> [YOUR INSTRUCTIONS] Extract, in full, the lines below, beginning at the first and ending with the line that contains "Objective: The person". Pictures do not belong in the copy.

---------- DATA SECTION

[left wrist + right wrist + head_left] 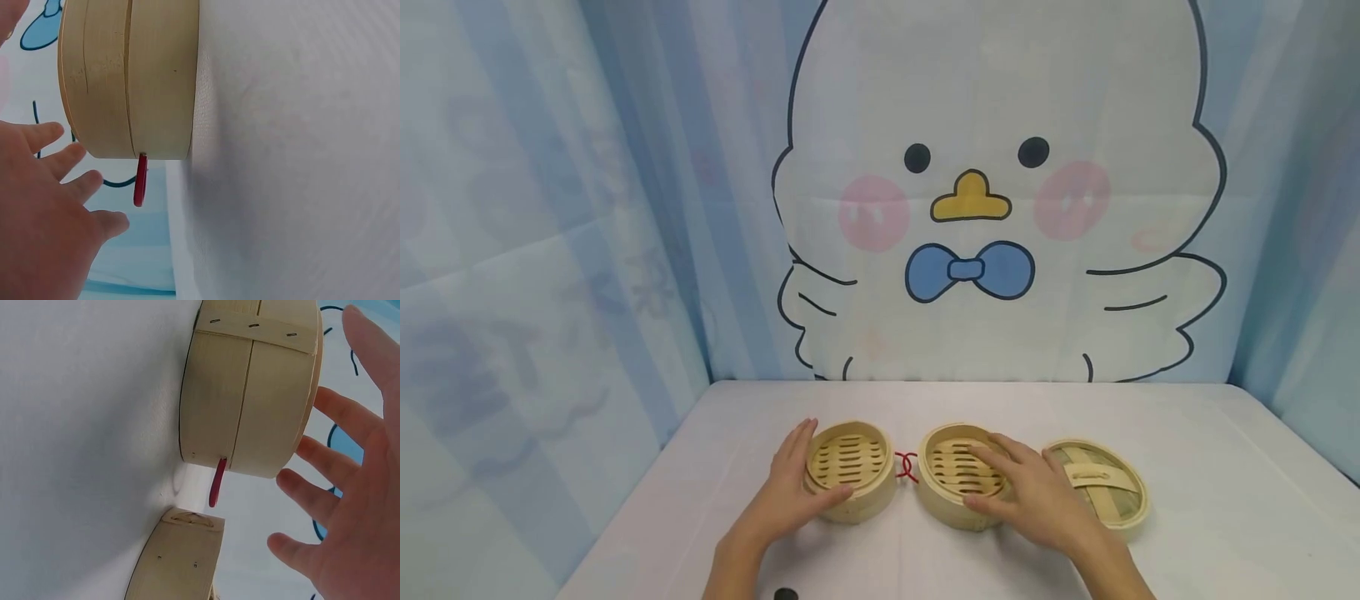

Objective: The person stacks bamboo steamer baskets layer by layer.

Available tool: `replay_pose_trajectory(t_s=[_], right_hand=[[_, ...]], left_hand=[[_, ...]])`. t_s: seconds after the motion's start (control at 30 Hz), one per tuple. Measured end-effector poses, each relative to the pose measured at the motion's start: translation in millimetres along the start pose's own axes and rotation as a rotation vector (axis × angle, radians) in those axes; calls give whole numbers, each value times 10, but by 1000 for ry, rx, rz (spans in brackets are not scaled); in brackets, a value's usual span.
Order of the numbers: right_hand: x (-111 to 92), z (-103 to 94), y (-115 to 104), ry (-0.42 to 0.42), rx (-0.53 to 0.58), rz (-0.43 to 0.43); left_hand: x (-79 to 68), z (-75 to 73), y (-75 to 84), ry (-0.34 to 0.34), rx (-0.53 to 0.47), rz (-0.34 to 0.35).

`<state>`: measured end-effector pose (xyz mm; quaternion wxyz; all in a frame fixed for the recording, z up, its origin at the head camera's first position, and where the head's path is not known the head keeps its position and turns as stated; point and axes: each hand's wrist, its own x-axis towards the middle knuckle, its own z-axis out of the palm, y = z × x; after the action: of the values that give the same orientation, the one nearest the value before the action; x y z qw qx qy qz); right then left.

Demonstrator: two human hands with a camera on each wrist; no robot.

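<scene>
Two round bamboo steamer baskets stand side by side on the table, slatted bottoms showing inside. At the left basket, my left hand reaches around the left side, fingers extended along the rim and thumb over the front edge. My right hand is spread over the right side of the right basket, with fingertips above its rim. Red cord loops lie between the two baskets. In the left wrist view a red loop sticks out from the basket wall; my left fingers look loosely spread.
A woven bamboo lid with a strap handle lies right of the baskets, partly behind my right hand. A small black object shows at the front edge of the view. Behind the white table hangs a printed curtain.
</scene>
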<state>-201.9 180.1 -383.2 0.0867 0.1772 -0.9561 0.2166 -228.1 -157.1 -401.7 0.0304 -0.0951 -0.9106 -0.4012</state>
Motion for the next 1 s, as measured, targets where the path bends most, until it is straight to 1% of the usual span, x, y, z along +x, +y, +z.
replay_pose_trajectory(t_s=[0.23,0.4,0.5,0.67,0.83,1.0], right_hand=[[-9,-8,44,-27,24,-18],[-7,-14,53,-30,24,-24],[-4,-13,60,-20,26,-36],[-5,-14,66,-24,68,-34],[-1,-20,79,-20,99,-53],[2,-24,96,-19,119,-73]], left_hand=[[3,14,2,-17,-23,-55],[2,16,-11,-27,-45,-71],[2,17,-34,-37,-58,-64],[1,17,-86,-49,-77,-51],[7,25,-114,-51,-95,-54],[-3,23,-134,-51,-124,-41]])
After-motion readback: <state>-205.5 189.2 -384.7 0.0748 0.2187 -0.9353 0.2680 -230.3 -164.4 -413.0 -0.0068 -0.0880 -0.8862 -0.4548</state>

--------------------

> [ANSWER BOX]
[left wrist + right wrist + head_left] 

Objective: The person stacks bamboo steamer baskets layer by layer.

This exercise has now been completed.